My grandmother loved Reuben sandwiches and would order one anytime she got the chance. This is a great Pillsbury recipe for get togethers or parties.
Mini Reuben Turnovers
Ingredients:
2 oz corned beef (from deli), cut into pieces
1/4 cup shredded Swiss cheese (1 oz)
2 tablespoons well drained sauerkraut, squeezed dry with paper towel
2 tablespoons stone ground mustard
1 can (8 oz) Pillsbury refrigerated crescent dinner rolls or 1 can (8 oz) Pillsbury crescent recipe creations refrigerated seamless dough sheet
1 egg, beaten, if desired
thousand island dressing, if desired
Directions:
Heat oven to 375 degrees Fahrenheit.

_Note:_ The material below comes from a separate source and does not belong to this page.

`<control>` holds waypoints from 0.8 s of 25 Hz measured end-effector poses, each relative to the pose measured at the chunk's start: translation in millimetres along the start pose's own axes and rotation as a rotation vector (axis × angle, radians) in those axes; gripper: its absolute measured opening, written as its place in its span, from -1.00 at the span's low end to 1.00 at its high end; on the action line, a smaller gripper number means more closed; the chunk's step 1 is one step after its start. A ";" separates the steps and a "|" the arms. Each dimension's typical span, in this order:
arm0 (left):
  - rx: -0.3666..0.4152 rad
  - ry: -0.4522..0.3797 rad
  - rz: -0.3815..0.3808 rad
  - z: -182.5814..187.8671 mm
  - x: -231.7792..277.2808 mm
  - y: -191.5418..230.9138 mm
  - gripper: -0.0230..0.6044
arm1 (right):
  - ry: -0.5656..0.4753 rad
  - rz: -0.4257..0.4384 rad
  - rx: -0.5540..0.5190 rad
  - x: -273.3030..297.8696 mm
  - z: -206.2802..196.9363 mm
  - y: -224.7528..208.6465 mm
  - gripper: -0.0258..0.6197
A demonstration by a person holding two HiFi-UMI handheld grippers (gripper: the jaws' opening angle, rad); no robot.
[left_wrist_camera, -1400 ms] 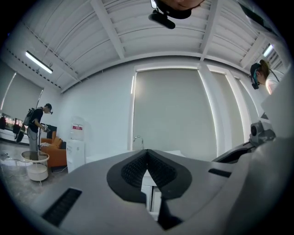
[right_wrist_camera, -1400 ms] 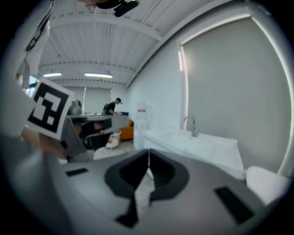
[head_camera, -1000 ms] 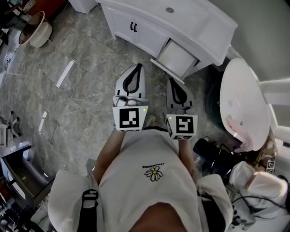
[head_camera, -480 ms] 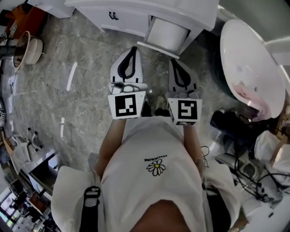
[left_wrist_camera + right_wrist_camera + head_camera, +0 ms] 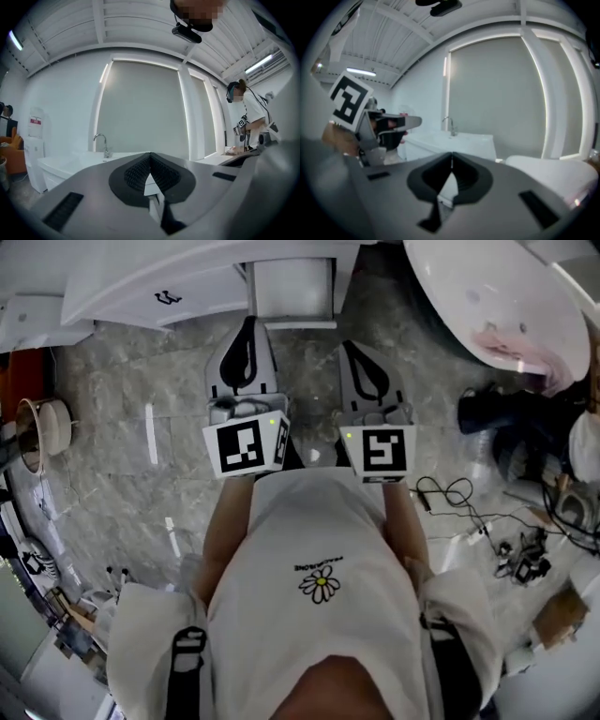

In food processor bowl with metal blade, place corned beef, cheese, sauerkraut, and mustard. Cover; process until finely chopped. If using crescent rolls: unroll dough; separate into 4 rectangles. Press each into 7 1/2 x 5 inch rectangle, firmly pressing perforations to seal. Cut each rectangle into 6 (2 1/2 inch) squares. If using dough sheet: unroll dough; cut into 4 rectangles. Press each into 7 1/2 x 5 inch rectangle. Cut each rectangle into 6 (2 1/2 inch) squares. Place 1 teaspoon corned beef mixture on each square. Fold one corner to opposite corner, forming triangle and pressing edges to seal; place on ungreased cookie sheet. With fork, prick top of each to allow steam to escape. Brush tops with egg. Repeat with remaining half of dough and corned beef mixture. Bake 9 to 14 minutes or until golden brown. Immediately remove from cookie sheet. Serve warm with dressing, if desired.